Cela n’a pourtant pas empêché certains auteurs de se montrer plus ou moins favorables à la
solution dégagée en appel et très probablement critique vis-à-vis de celle retenue par la Cour de
cassation. Il a été souligné que « le plan de reclassement, qui est visé par le texte, est une partie
du plan de sauvegarde de l’emploi, qui est lui-même une partie de la procédure, dite d’information
et de consultation, procédure qui, elle-même, suppose, à son tour, une initiative dotée d’un motif
économique » et conclut qu’une telle articulation des textes devait s’imposer (A. Lyon-Caen, préc.).
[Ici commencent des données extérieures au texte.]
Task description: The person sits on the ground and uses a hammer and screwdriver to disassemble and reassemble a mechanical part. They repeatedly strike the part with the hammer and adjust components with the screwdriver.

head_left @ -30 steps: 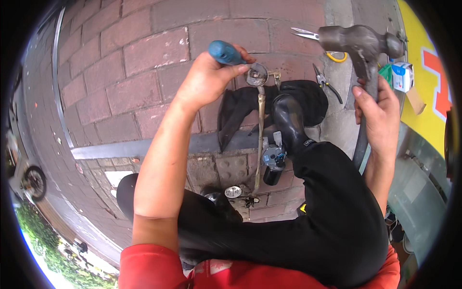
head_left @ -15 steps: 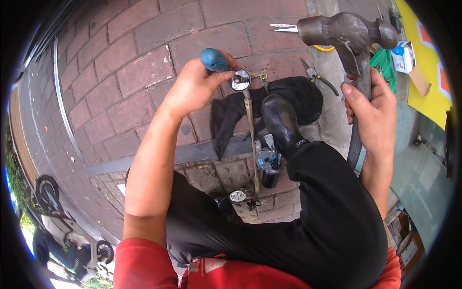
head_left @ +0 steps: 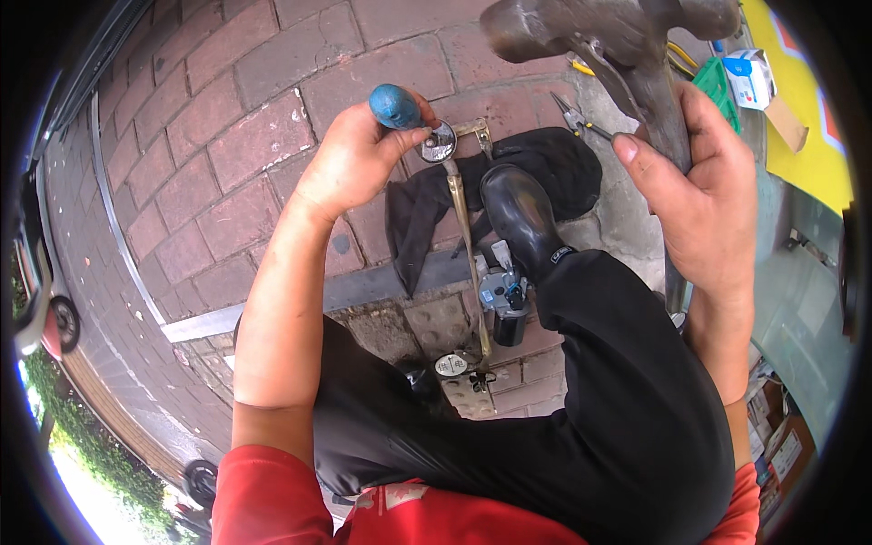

Une opinion, plus nuancée, conduit à admettre également ce raisonnement, mais en lui appliquant
une autre sanction, à savoir l’inexistence : sans motif économique, il ne peut y avoir de procédure
de licenciement pour motif économique et, encore moins, de licenciement pour motif économique
(P. Lokiec, préc.).
Seulement, à bien regarder l’arrêt rendu par la cour d’appel de Paris dans cette affaire et celui sous
analyse, ce dernier semble éviter une confusion dans laquelle le premier était tombé. Peut-être
serait-il opportun de distinguer le motif et la cause économique, ou encore la cause qualificative et
la cause justificative (J. Pélissier, La cause économique du licenciement, RJS 1992. 527). Le plan de
sauvegarde de l’emploi n’est pas, à proprement parler, « causé », c’est-à-dire qu’il n’a pas à être
justifié par l’existence d’une cause réelle et sérieuse de licenciement. En revanche, il procède bien
d’un motif économique qui ordonne la mise en place d’une procédure et la mise en œuvre de règles
particulières. Ce motif en est, en quelque sorte, la cause efficiente. Or, si la cour d’appel vise bien
le motif – celui qui provoque la mise en place de la procédure –, elle opère un contrôle de la réalité
et du sérieux de la cause économique. En atteste le fait qu’elle déduit l’absence de motif
économique de l’analyse des éléments comptables de la société en question et du groupe auquel
elle appartient qui n’établissent aucune fragilité de l’activité aucune mise en péril de la
compétitivité ni nécessité de sauvegarder celle-ci. En réalité, si défaut de motif économique il
devait y avoir, c’est que la procédure engagée viserait à prononcer des licenciements pour motif
personnel, ce qui conduirait logiquement à requalification et, selon le moment où l’on se situe dans
la procédure, soit seulement à l’inexistence du plan, soit au maintien des licenciements prononcés.
Et encore faut-il qu’à ce stade, la Cour veuille bien accepter de contrôler le motif économique, ce
qu’elle a déjà refusé (Soc. 9 juin 2004, n° 03-12.718, Dalloz jurisprudence).